Since \(L\) is a bounded linear operator, \(\ker(L)\) is a closed subspace of \(\mathcal{H}\). Thus we can apply the orthogonal decomposition theorem:

\[ \mathcal{H} = \ker(L) \oplus (\ker L)^\perp \]

and any \(f \in \mathcal{H}\) can be uniquely decomposed as:

\[ f = f_0 + g_0 \]

where \(f_0 \in \ker(L)\) and \(g_0 \in (\ker L)^\perp\). Note that \(g_0 \ne 0\) as \(L(f) \ne 0\).

Let:

\[ g = \frac{L(g_0)}{\|g_0\|^2} g_0 \]

\[ \therefore \langle g_0, g \rangle = \left\langle g_0, \frac{L(g_0)}{\|g_0\|^2} g_0 \right\rangle = \frac{\|g_0\|^2}{\|g_0\|^2} L(g_0) = L(g_0). \]

\[ \because L(f) = L(f_0 + g_0) = 0 + L(g_0) = L(g_0). \]

\[ \because \langle f, g \rangle = \langle f_0 + g_0, g \rangle = \langle g_0, g \rangle = L(g_0) \]

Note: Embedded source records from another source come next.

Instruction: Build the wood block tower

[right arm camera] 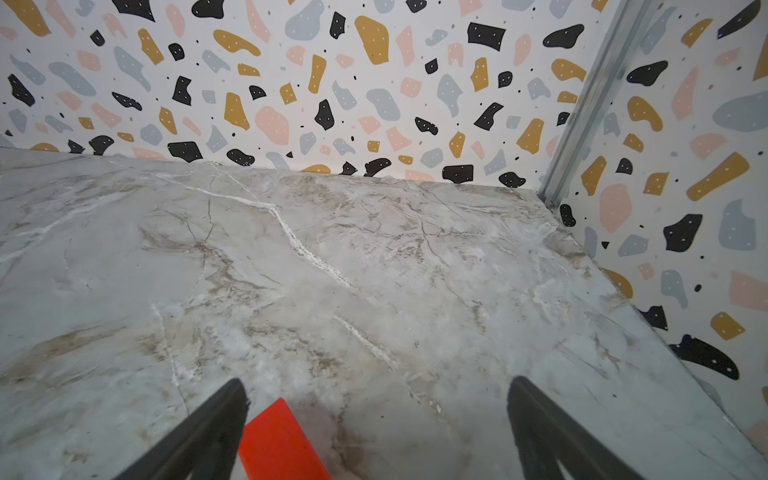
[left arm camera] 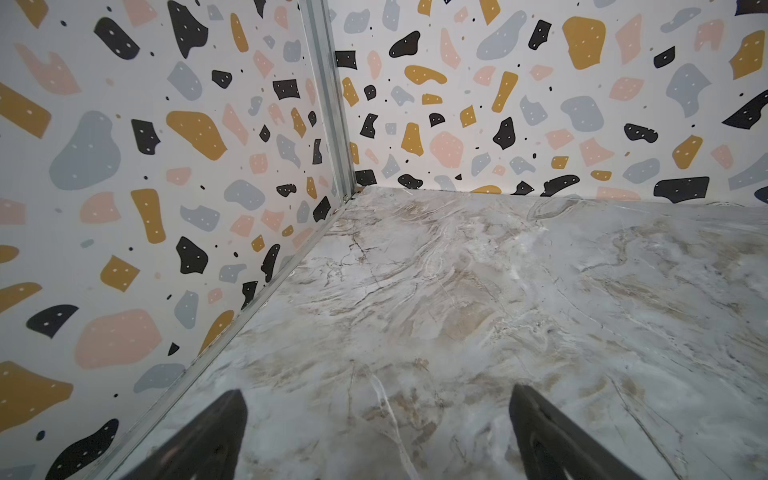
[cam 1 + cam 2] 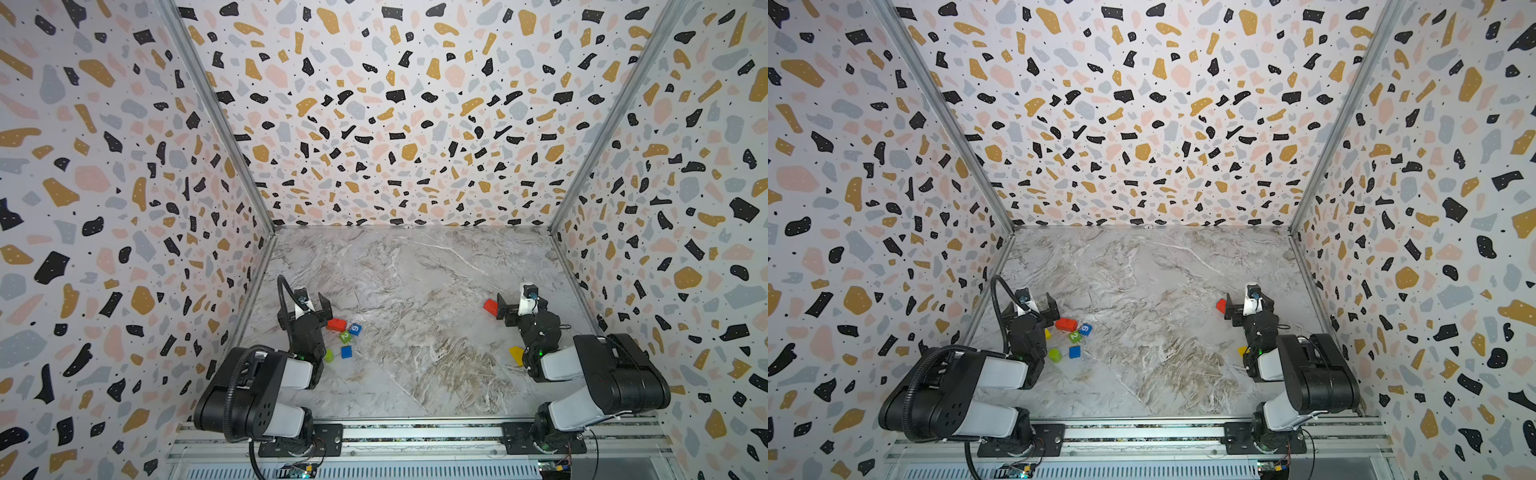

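Left gripper (image 2: 377, 419) and right gripper (image 1: 376, 415) gape empty; the right should centre over the flat red wooden slab (image 1: 277, 444).

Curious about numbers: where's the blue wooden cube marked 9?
The blue wooden cube marked 9 sits on the left in both top views, beside the green cube marked 2.
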You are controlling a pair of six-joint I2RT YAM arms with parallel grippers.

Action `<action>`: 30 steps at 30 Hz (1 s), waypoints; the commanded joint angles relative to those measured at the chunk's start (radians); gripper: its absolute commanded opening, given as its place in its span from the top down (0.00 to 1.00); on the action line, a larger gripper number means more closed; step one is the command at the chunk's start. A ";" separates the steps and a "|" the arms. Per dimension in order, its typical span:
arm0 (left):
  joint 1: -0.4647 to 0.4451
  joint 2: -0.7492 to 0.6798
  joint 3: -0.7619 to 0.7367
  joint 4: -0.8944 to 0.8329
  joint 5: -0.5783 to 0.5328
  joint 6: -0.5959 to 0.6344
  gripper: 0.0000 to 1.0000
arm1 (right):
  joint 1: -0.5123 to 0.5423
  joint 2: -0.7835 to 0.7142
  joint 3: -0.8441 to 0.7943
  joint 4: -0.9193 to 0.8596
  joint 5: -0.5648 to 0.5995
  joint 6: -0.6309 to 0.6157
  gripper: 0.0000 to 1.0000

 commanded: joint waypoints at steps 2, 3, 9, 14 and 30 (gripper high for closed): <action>0.005 -0.010 0.008 0.038 0.004 -0.005 0.00 | 0.004 -0.014 0.011 0.005 0.006 -0.007 0.01; 0.005 -0.010 0.008 0.038 0.005 -0.004 0.00 | 0.005 -0.015 0.012 0.005 0.006 -0.007 0.01; 0.018 -0.009 0.017 0.021 0.025 -0.010 0.00 | 0.004 -0.015 0.012 0.006 0.004 -0.007 0.01; 0.019 -0.010 0.015 0.026 0.024 -0.011 0.00 | 0.005 -0.015 0.012 0.005 0.003 -0.006 0.01; 0.020 -0.008 0.017 0.023 0.025 -0.012 0.00 | -0.021 -0.014 0.013 0.002 -0.037 0.002 0.01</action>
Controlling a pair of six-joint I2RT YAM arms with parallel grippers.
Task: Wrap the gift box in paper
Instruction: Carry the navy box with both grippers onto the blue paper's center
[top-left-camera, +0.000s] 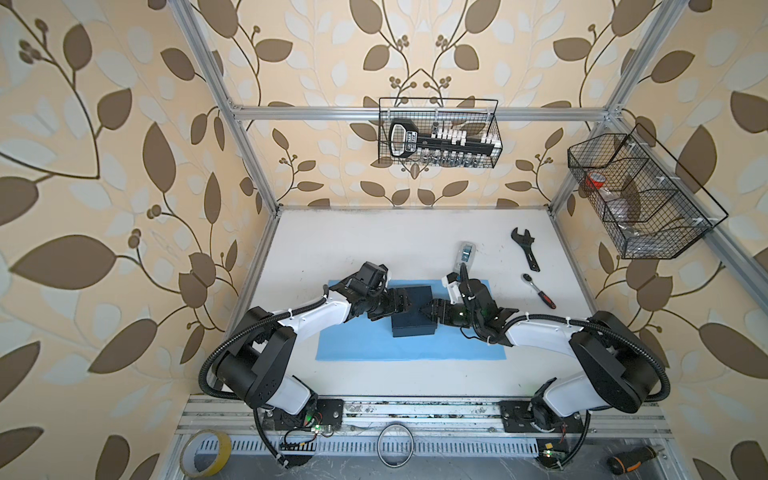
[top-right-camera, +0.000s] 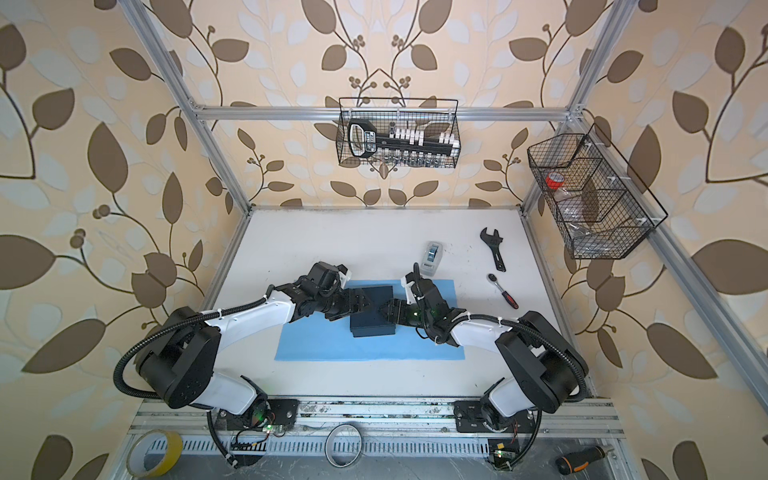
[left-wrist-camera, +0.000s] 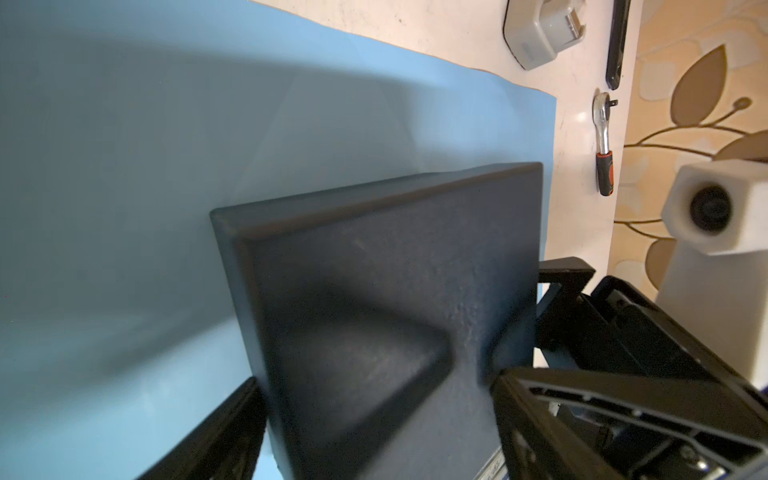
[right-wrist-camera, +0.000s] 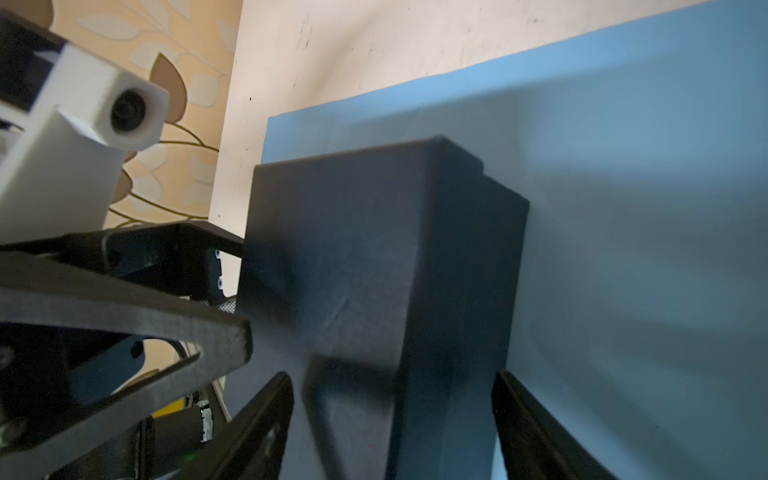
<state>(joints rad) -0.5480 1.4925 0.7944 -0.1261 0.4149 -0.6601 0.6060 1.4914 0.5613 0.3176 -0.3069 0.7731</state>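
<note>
The black gift box (top-left-camera: 415, 316) (top-right-camera: 374, 318) stands on the middle of the light blue paper (top-left-camera: 374, 349) (top-right-camera: 332, 349), which lies flat on the white table. My left gripper (top-left-camera: 406, 305) (top-right-camera: 366, 305) is at the box's left side and my right gripper (top-left-camera: 424, 311) (top-right-camera: 383, 309) at its right side. In the left wrist view the box (left-wrist-camera: 395, 291) fills the space between the wide-open jaws of the left gripper (left-wrist-camera: 378, 380). In the right wrist view an edge of the box (right-wrist-camera: 353, 249) sits between the open jaws of the right gripper (right-wrist-camera: 392, 376). Paper (left-wrist-camera: 124, 208) (right-wrist-camera: 644, 208) lies behind it.
A grey tape dispenser (top-left-camera: 465, 253) stands just behind the paper. An adjustable wrench (top-left-camera: 525, 249) and a ratchet (top-left-camera: 539, 291) lie at the back right. Wire baskets (top-left-camera: 440, 133) (top-left-camera: 640, 195) hang on the frame. A yellow tape roll (top-left-camera: 205, 453), a ring (top-left-camera: 395, 442) and a screwdriver (top-left-camera: 631, 459) lie in front.
</note>
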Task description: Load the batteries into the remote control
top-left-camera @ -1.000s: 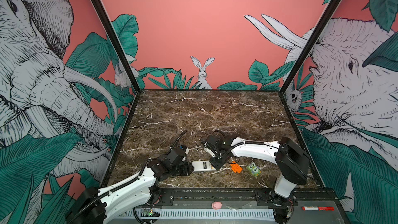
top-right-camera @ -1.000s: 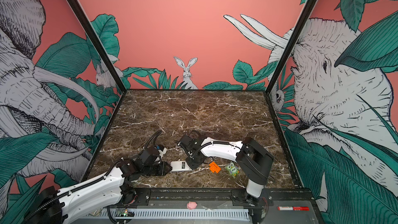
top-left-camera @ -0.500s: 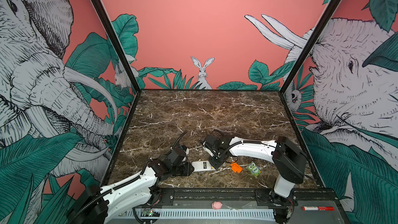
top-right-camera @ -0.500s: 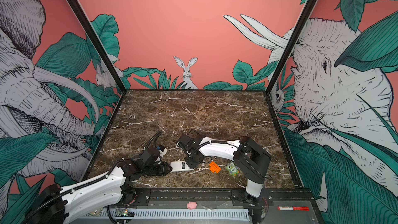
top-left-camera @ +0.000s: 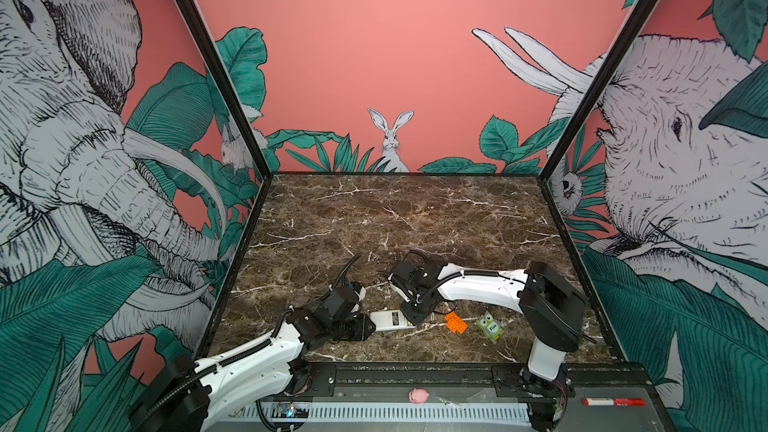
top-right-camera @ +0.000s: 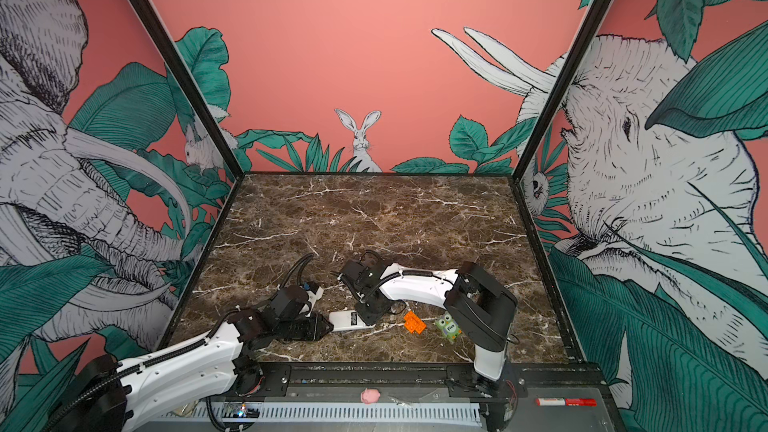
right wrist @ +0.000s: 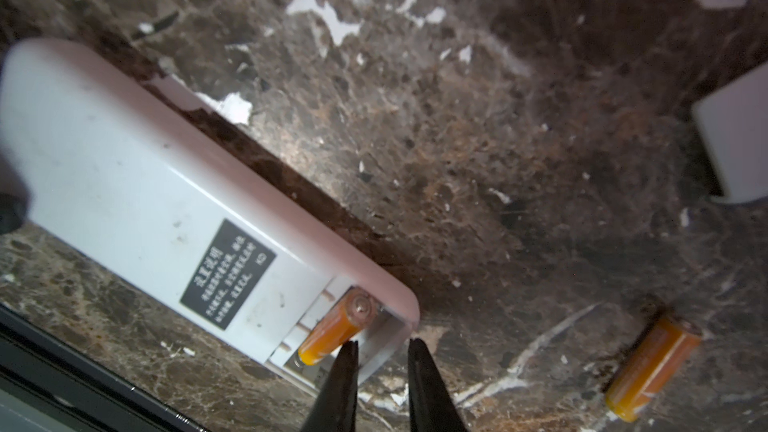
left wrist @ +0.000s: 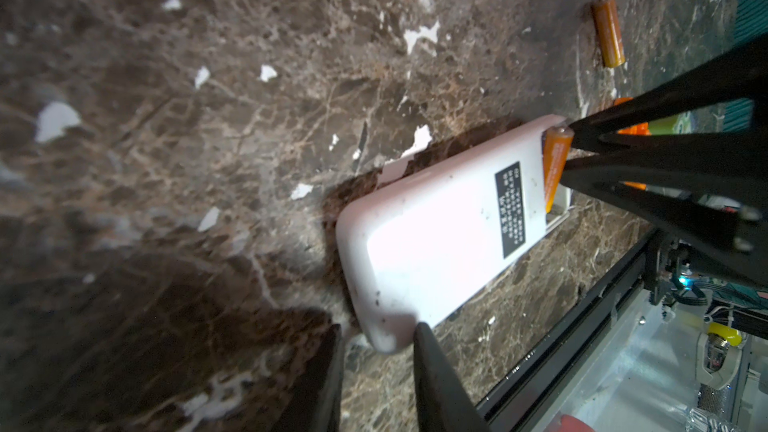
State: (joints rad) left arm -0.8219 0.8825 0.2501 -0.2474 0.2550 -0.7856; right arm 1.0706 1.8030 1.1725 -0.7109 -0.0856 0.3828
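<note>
The remote (right wrist: 137, 184) lies back-up on the bench (right wrist: 457, 139), one battery (right wrist: 332, 330) tilted in its open bay (right wrist: 388, 328), a spare battery (right wrist: 652, 363) nearby. Empty and slightly parted, the right tool (right wrist: 382, 351) should press squarely; the left tool (left wrist: 376, 326) straddles the far end, grip unclear.

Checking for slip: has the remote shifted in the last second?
No. In a top view the remote control lies just as far from the orange brick as before.
</note>
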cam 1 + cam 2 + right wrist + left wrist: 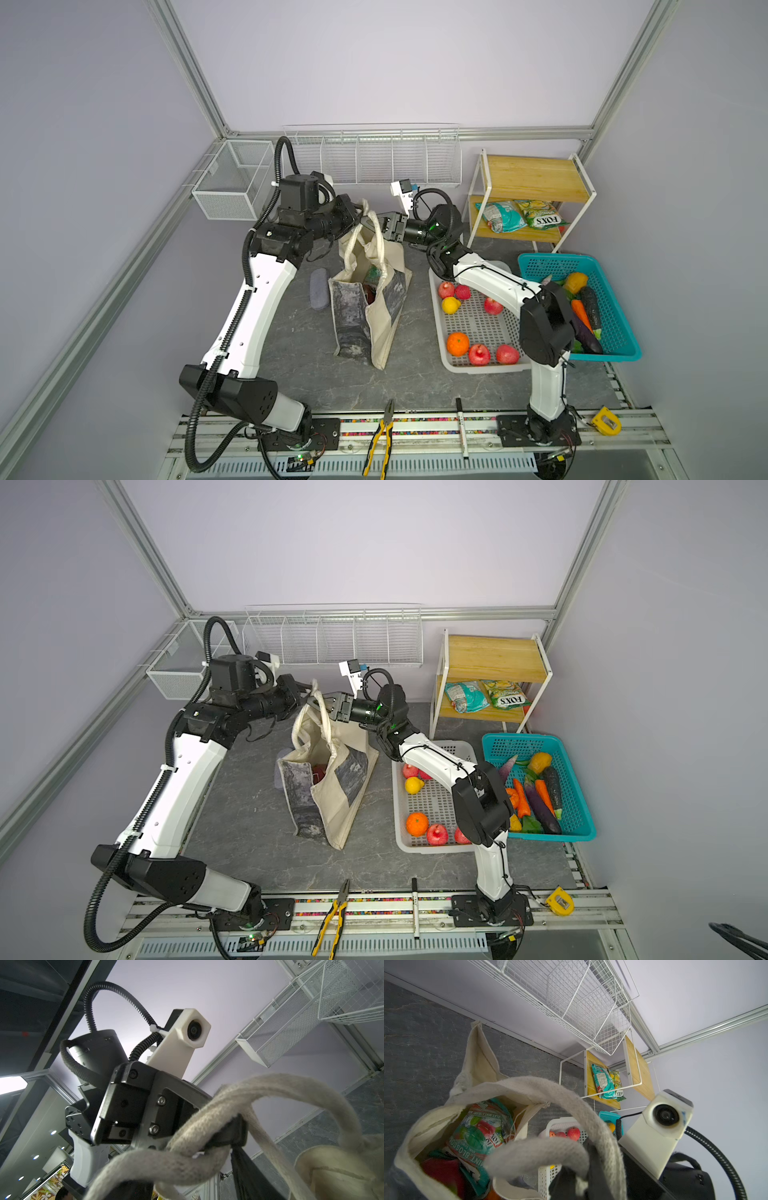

\[ \therefore L(f) = \langle f, g \rangle_{\mathcal{H}} \]

To prove the uniqueness of \(g\), suppose there are \(g_1, g_2 \in \mathcal{H}\) such that

\[ L(f) = \langle f, g_1 \rangle = \langle f, g_2 \rangle \quad \forall f \in \mathcal{H}. \]

\[ \therefore \langle f, g_1 - g_2 \rangle = 0 \quad \forall f \in \mathcal{H}. \]

Take \(f = g_1 - g_2\):

\[ \|g_1 - g_2\|^2 = 0 \Rightarrow g_1 = g_2. \]

\[ \tag*{$\blacksquare$} \]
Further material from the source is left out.